Information supplied:
# # # #

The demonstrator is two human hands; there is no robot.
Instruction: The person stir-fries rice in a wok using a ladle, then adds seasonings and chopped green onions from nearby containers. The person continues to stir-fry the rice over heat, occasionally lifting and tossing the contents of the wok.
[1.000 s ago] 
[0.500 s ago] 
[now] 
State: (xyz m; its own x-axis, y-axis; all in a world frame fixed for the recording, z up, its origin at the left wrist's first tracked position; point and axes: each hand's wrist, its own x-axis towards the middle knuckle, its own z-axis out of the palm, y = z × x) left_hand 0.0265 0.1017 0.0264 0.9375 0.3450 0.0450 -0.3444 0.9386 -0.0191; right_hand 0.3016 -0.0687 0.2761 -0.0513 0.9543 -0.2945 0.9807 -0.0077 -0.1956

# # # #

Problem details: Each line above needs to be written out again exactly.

Reply to the task:
The demonstrator is two human hands; there is no robot.
Instruction: The person stir-fries rice in a wok using a ladle, then adds seasonings and chopped green onions from nearby containers. The person continues to stir-fry the rice over heat, occasionally lifting and tossing the contents of the wok.
[1.000 s ago] 
[0.500 s ago] 
[now] 
State: (xyz m; its own x-axis, y-axis; all in a world frame fixed for the recording, z up, its origin at the left wrist's first tracked position; point and axes: each hand's wrist, its own x-axis towards the middle knuckle, its own z-axis out of the palm, y = z × x) left_hand 0.0265 0.1017 0.0264 0.9375 0.3450 0.0450 -0.3444 0.9386 -0.0191; right_hand 0.3016 -0.0687 0.2761 -0.0513 0.9543 -0.2945 0.9807 -0.0077 -0.1956

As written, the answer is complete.